═════ Recorded data

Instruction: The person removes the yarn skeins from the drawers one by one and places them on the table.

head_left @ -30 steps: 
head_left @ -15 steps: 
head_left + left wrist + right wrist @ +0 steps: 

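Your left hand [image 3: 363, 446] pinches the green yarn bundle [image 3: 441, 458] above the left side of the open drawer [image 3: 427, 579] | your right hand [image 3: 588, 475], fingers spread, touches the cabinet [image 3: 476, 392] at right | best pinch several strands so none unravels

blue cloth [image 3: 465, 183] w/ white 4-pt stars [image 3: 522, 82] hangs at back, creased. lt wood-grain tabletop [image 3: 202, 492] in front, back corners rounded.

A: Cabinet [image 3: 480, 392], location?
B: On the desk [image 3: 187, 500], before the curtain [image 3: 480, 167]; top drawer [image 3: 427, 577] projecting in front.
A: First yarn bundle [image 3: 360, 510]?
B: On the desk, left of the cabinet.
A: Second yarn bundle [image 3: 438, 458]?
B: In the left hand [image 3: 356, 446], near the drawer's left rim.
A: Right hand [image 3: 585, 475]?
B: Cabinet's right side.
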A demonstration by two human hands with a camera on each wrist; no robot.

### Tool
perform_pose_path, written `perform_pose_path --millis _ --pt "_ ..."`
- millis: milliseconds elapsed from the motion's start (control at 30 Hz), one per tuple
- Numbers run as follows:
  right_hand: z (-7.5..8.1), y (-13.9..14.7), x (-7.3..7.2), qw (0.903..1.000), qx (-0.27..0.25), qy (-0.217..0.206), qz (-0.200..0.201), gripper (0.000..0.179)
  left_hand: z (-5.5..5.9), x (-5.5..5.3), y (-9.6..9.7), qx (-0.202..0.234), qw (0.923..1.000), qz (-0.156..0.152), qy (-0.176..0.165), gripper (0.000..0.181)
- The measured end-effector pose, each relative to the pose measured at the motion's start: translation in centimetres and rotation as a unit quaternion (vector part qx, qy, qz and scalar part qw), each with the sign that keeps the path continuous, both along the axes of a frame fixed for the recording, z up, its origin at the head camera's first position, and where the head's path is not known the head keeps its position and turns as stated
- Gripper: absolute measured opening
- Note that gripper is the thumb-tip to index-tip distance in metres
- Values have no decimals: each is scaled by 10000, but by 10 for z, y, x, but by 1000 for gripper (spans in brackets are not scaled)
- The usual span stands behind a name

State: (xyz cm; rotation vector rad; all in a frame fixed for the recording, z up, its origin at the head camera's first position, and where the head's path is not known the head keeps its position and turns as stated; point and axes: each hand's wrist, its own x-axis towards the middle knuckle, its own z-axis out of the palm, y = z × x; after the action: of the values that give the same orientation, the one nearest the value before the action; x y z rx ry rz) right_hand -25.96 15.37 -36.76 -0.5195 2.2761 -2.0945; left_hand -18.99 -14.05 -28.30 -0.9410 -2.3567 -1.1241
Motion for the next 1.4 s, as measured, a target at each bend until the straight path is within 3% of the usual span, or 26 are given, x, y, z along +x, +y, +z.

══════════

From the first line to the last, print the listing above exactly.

§ Exercise output:
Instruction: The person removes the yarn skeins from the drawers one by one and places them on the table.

head_left @ -30 steps: 
head_left @ -15 steps: 
head_left + left wrist + right wrist @ +0 steps: 

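Your left hand [image 3: 363, 446] pinches the green yarn bundle [image 3: 441, 458] above the left side of the open drawer [image 3: 427, 579] | your right hand [image 3: 588, 475], fingers spread, touches the cabinet [image 3: 476, 392] at right | best pinch several strands so none unravels

blue cloth [image 3: 465, 183] w/ white 4-pt stars [image 3: 522, 82] hangs at back, creased. lt wood-grain tabletop [image 3: 202, 492] in front, back corners rounded.

A: Cabinet [image 3: 480, 392], location?
B: On the desk [image 3: 187, 500], before the curtain [image 3: 480, 167]; top drawer [image 3: 427, 577] projecting in front.
A: First yarn bundle [image 3: 360, 510]?
B: On the desk, left of the cabinet.
A: Second yarn bundle [image 3: 438, 458]?
B: In the left hand [image 3: 356, 446], near the drawer's left rim.
A: Right hand [image 3: 585, 475]?
B: Cabinet's right side.
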A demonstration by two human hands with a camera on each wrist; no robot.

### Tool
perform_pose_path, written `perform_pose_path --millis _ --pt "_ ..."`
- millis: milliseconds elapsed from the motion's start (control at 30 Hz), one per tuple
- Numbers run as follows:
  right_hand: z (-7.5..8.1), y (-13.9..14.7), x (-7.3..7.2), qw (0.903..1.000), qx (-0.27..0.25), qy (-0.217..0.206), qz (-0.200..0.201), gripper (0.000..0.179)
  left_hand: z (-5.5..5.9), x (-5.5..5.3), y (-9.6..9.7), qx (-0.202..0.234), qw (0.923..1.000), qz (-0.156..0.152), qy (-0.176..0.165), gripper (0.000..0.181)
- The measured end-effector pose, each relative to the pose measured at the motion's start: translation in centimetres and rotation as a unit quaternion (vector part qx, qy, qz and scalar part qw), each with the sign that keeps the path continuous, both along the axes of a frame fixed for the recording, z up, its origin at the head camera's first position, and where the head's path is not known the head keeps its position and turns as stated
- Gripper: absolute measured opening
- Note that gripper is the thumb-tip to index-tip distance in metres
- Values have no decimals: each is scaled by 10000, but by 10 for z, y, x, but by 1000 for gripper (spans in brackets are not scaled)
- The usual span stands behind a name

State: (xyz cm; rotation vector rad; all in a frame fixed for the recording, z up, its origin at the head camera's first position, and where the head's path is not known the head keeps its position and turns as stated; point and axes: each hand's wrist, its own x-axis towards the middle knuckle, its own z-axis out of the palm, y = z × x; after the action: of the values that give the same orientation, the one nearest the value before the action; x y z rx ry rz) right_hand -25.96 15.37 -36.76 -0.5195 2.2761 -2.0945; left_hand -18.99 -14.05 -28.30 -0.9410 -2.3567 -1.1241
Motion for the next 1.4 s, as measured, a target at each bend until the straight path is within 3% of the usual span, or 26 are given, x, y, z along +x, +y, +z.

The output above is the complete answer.